→ TASK INSTRUCTIONS: Output a verbatim copy of the data, cut off after the line that contains "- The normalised".

*** MATERIAL FOR THE TASK ***

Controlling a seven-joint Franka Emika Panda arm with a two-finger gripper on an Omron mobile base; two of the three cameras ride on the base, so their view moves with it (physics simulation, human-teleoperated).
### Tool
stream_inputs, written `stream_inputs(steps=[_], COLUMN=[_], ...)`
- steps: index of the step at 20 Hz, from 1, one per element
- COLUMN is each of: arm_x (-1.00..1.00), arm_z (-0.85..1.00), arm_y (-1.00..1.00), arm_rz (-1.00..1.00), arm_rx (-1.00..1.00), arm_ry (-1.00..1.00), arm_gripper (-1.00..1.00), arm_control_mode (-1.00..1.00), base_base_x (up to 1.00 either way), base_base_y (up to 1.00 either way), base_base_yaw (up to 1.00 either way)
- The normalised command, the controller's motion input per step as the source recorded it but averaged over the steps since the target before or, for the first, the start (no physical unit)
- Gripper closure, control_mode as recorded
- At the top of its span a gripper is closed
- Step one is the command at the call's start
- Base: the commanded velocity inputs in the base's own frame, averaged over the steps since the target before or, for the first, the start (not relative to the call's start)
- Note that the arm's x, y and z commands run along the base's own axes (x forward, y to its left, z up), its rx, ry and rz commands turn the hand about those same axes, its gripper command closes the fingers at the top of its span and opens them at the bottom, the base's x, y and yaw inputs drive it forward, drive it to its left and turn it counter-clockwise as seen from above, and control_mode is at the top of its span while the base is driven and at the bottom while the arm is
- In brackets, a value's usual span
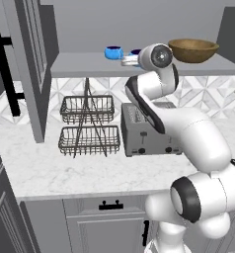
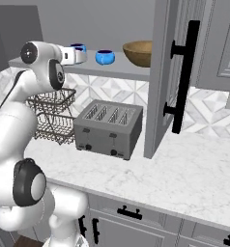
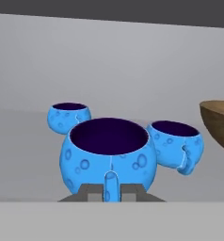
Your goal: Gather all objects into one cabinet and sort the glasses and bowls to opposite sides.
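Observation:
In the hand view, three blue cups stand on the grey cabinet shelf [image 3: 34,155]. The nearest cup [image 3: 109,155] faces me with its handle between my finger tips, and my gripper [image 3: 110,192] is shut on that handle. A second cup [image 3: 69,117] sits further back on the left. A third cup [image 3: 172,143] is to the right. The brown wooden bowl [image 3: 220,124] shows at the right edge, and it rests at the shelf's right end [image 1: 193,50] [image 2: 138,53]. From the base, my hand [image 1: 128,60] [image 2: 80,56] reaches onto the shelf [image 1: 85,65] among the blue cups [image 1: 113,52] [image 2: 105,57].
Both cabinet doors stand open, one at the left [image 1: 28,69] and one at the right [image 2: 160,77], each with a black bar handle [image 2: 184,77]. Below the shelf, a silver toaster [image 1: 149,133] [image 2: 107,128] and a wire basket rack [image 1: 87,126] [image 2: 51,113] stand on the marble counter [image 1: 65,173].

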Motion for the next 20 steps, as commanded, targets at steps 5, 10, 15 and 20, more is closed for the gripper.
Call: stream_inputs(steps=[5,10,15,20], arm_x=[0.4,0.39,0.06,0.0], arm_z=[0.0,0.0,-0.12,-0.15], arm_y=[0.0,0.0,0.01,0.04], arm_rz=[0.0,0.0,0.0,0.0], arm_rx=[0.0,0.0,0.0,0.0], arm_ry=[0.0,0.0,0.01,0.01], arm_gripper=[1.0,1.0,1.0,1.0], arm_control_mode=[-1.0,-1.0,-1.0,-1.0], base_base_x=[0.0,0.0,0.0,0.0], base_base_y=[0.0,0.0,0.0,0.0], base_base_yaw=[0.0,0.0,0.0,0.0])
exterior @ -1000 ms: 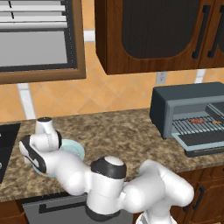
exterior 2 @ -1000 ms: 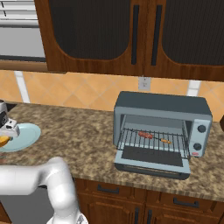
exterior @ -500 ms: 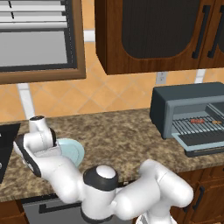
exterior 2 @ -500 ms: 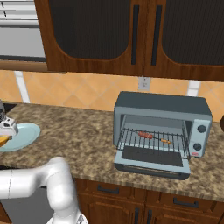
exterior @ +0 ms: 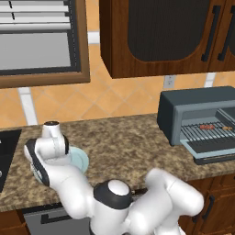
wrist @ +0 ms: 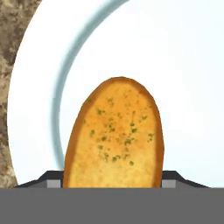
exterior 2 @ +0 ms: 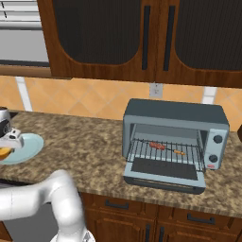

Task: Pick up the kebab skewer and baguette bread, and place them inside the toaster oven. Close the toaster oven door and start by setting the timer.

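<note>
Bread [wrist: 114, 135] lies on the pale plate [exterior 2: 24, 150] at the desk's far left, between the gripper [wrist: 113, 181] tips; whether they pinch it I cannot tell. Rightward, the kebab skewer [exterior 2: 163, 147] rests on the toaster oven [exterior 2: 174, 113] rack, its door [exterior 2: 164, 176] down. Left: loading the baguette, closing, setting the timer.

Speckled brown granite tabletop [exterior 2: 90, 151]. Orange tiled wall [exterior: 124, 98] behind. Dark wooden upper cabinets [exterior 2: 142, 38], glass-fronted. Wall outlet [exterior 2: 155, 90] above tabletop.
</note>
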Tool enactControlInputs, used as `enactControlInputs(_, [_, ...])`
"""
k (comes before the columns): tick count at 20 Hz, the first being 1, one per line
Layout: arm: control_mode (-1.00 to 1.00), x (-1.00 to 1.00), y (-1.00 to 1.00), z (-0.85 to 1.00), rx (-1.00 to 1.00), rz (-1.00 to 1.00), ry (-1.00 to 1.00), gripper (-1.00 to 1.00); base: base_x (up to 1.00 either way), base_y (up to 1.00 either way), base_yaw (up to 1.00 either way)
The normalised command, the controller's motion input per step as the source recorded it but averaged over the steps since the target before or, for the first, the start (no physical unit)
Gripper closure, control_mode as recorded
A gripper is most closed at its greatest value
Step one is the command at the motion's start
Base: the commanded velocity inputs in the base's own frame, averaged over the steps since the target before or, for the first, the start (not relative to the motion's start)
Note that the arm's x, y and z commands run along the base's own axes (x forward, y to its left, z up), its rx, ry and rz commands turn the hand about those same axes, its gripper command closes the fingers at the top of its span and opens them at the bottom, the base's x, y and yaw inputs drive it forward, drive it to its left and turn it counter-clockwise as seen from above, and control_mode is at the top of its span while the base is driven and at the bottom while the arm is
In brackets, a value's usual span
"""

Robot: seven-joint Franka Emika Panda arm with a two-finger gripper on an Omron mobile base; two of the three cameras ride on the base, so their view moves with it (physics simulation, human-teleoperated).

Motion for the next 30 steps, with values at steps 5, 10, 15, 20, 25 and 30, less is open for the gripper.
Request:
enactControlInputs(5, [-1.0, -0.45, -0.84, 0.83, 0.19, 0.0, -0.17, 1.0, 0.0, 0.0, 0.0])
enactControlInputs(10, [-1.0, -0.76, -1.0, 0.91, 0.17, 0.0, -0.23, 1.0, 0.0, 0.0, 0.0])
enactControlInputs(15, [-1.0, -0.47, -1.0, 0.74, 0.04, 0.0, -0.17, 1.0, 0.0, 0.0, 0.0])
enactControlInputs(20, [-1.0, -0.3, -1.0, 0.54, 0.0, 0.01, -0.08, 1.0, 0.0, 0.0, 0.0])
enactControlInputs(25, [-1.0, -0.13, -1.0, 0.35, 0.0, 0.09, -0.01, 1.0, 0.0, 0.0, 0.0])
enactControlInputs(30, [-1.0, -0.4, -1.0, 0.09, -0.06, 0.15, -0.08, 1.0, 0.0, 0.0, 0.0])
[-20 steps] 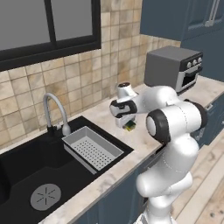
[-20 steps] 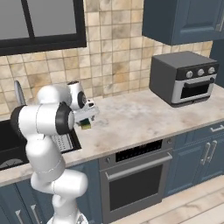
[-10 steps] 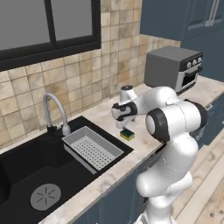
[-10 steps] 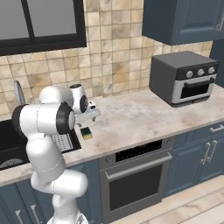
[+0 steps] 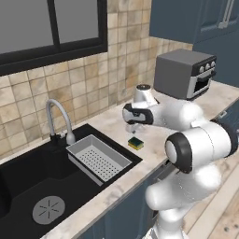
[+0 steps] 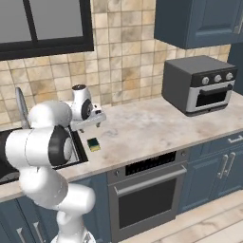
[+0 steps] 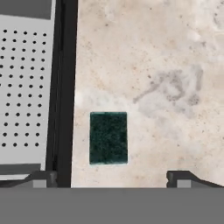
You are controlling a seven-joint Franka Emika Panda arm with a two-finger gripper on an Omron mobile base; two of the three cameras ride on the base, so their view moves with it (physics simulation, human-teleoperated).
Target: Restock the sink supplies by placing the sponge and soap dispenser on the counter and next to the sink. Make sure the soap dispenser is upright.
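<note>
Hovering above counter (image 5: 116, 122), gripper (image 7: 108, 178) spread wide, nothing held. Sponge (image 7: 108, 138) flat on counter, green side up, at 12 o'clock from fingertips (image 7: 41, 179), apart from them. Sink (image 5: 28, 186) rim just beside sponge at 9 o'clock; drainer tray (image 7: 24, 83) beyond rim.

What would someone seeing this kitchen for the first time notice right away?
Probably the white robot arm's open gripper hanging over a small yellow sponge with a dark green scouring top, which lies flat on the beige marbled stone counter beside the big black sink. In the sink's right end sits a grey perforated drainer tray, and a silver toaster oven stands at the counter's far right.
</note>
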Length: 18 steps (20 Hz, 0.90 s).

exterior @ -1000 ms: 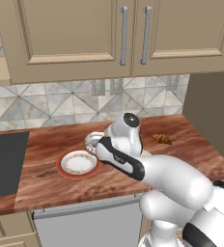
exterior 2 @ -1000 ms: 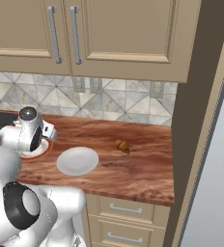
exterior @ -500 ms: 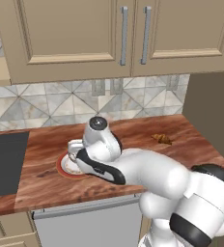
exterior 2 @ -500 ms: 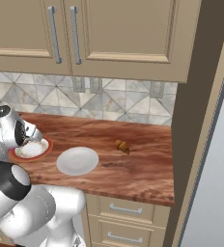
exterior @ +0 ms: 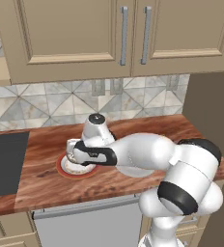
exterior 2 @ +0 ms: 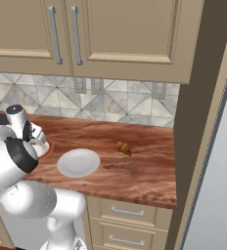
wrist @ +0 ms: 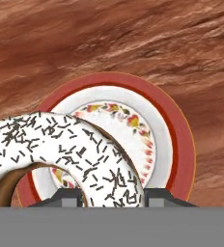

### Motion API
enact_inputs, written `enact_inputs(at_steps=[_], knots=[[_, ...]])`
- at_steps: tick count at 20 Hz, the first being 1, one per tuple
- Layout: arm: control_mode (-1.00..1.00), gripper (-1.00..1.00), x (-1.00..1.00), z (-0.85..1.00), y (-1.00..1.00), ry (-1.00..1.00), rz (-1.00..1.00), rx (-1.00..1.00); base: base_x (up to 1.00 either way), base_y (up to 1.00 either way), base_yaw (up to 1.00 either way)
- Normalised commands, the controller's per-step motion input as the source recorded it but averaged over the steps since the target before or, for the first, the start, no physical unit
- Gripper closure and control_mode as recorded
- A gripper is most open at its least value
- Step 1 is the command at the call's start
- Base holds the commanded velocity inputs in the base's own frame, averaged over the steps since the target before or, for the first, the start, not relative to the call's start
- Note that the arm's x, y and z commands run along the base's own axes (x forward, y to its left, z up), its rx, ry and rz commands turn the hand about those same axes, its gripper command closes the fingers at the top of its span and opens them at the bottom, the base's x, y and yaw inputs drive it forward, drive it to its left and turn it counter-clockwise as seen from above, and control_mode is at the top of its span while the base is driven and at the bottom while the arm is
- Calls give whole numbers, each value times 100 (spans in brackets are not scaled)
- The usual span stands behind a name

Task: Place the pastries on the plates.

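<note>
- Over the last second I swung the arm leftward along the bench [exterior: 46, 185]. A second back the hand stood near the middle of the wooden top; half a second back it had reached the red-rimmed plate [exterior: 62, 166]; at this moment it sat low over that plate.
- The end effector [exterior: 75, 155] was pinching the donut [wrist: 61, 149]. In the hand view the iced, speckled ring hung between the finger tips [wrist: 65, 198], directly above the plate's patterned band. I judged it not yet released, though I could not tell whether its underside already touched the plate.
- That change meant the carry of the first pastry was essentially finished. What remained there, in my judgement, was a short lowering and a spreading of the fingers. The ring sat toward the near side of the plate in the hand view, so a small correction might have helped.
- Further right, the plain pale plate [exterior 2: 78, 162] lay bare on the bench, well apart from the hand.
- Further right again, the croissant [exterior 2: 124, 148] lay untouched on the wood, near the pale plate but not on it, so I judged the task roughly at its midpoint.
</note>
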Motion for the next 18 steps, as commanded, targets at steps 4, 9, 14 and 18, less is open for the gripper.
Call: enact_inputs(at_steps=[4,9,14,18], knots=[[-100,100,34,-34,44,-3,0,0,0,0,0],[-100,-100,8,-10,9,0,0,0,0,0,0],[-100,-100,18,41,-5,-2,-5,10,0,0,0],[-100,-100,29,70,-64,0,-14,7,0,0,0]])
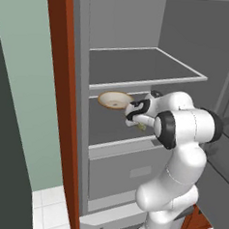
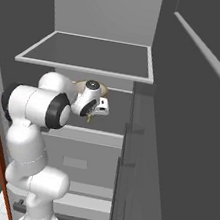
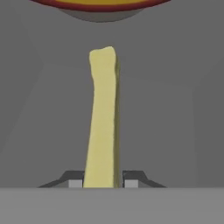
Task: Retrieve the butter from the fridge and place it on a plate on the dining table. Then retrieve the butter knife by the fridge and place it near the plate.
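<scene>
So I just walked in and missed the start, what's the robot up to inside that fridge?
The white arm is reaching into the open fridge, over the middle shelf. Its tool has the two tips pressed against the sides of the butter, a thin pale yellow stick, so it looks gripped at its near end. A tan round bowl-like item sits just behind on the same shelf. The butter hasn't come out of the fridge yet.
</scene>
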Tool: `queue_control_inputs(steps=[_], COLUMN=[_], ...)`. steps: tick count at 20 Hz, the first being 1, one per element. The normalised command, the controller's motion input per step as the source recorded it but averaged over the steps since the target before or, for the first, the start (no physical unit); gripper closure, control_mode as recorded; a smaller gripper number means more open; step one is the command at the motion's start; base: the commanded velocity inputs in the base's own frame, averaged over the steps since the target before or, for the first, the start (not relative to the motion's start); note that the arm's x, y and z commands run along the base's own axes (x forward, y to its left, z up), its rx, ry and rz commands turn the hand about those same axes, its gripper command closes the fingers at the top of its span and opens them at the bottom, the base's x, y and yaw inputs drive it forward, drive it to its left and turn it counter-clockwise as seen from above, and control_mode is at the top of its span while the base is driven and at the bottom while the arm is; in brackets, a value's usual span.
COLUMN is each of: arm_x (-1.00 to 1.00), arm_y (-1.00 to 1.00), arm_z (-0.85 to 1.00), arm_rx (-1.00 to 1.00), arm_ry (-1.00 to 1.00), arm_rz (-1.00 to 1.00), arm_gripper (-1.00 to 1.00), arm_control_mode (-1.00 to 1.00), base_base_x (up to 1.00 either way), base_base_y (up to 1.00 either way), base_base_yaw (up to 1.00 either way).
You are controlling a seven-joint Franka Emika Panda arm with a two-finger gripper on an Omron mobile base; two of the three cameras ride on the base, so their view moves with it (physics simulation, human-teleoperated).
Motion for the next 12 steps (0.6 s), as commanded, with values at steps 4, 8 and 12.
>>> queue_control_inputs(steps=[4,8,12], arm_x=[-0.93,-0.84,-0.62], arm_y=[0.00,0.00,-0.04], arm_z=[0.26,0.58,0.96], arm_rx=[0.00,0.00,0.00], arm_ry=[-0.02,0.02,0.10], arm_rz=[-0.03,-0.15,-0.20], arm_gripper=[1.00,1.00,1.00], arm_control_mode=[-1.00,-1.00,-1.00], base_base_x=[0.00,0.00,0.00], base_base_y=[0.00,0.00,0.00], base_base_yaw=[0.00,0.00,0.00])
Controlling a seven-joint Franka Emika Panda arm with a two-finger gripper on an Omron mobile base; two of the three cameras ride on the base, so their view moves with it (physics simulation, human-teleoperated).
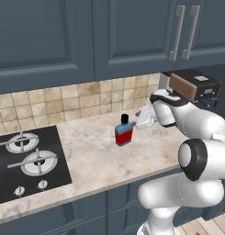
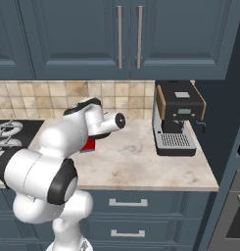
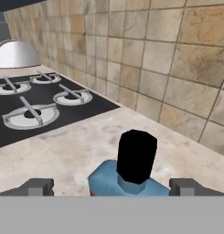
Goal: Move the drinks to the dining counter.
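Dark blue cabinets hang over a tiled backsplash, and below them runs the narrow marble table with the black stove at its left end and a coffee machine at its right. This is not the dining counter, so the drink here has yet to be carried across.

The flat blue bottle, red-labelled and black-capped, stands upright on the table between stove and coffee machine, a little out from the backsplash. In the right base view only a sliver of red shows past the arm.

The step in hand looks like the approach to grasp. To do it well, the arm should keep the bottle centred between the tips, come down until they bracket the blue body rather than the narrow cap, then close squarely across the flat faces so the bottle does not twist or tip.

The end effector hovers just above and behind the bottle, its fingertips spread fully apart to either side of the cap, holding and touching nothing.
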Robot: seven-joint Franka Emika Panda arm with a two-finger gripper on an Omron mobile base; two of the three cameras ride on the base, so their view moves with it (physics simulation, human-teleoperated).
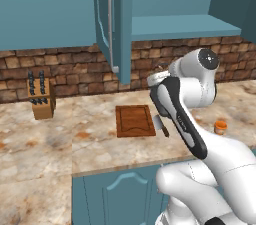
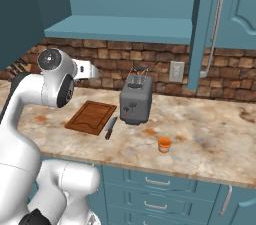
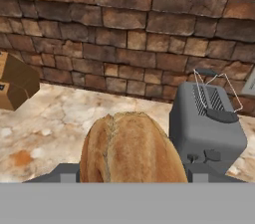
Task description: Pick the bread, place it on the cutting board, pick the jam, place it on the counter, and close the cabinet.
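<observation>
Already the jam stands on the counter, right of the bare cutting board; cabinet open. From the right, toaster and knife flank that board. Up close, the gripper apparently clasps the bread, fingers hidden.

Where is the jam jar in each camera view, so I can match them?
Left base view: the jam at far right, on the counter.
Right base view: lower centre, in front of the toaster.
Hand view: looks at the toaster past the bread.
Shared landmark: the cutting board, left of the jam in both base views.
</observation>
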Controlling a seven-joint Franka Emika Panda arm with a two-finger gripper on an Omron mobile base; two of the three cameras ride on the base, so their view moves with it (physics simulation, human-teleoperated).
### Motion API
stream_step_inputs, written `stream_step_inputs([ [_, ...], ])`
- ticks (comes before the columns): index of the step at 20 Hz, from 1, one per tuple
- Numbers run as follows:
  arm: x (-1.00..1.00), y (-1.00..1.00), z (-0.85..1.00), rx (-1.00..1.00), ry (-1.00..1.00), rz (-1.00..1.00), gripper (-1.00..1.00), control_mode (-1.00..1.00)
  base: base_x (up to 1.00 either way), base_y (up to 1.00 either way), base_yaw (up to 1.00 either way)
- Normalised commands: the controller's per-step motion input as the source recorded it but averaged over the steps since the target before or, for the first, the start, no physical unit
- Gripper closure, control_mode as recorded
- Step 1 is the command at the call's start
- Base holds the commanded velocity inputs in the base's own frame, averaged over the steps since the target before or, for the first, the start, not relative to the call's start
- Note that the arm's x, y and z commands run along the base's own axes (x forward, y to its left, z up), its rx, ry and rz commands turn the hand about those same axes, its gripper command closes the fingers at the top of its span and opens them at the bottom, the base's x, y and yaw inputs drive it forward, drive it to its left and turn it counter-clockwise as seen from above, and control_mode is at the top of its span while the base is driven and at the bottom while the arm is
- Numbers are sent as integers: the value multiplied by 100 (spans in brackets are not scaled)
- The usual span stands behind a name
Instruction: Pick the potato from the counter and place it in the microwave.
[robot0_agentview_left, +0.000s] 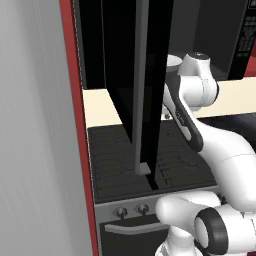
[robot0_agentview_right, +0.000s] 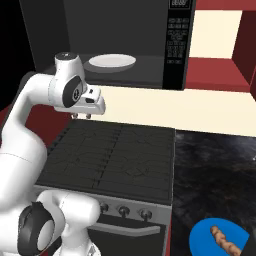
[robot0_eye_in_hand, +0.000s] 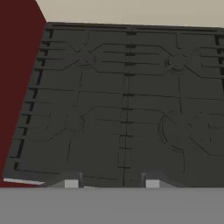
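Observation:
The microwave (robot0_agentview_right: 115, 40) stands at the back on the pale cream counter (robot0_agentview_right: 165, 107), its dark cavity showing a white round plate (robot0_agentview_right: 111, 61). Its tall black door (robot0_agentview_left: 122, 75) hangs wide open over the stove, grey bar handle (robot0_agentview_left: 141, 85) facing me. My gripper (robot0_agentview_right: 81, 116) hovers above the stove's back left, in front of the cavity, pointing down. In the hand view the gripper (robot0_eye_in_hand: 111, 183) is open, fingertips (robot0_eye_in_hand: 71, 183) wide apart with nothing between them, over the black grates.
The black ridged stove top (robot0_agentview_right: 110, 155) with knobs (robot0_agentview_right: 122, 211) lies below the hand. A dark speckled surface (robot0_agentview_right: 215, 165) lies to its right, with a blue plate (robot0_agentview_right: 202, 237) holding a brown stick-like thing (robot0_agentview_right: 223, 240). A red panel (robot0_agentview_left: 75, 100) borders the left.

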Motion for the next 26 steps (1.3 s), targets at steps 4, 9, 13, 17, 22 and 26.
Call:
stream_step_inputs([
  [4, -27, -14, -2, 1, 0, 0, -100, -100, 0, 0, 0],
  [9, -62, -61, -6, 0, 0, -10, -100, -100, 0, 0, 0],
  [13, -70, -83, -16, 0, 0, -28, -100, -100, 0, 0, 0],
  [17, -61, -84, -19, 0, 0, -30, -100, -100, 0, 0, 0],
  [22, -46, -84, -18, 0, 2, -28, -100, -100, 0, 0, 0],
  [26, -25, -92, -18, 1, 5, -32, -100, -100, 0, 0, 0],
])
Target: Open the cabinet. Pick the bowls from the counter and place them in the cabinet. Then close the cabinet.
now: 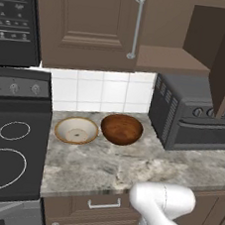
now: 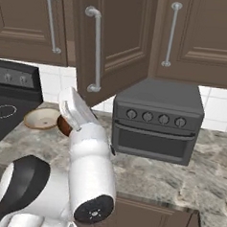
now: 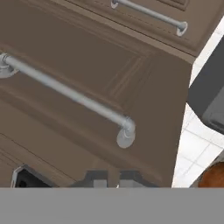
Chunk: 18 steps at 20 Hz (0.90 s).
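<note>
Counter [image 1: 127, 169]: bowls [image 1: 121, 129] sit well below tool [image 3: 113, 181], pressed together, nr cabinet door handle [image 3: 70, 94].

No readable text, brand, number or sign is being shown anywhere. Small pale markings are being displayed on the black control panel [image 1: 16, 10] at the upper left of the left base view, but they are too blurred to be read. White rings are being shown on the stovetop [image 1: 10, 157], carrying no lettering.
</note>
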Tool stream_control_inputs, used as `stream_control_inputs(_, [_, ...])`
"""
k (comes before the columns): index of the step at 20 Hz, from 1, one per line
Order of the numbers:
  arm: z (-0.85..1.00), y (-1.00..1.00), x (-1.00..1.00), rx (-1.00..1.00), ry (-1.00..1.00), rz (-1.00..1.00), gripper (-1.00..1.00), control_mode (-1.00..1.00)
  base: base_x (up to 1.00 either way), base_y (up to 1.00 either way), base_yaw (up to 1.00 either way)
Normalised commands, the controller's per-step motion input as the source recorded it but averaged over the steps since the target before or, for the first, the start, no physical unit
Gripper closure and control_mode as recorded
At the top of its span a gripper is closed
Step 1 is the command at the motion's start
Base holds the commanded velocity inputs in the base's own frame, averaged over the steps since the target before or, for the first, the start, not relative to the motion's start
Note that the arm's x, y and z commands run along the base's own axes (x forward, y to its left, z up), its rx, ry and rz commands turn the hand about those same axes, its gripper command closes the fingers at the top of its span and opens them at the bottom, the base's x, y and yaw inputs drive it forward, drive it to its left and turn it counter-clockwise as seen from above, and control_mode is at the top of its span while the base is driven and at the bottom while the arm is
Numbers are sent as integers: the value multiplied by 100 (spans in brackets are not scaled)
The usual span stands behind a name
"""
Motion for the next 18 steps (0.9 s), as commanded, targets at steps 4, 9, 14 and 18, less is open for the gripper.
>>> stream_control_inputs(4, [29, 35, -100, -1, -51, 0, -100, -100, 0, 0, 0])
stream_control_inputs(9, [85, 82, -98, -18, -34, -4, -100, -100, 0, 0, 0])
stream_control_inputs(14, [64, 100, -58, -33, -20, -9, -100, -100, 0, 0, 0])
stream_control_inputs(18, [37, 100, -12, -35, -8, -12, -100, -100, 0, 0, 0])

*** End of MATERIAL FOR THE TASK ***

→ TASK OUTPUT:
Controlling a seven-joint Franka Emika Panda arm with a two-finger gripper on an Omron mobile base; two of the three cameras ride on the base, so their view moves with it (physics simulation, human-teleoperated).
### Tool
stream_inputs, written `stream_inputs(steps=[_], COLUMN=[_], ...)`
- steps: index of the step at 20 Hz, from 1, one per element
- COLUMN is each of: arm_x (-1.00..1.00), arm_z (-0.85..1.00), arm_y (-1.00..1.00), arm_rz (-1.00..1.00), arm_rx (-1.00..1.00), arm_ry (-1.00..1.00), arm_gripper (-1.00..1.00), arm_control_mode (-1.00..1.00), base_base_x (up to 1.00 either way), base_base_y (up to 1.00 either way), base_base_yaw (up to 1.00 either way)
- The normalised command, the controller's motion input per step as the source recorded it but averaged over the steps since the target before or, for the first, the start (no physical unit)

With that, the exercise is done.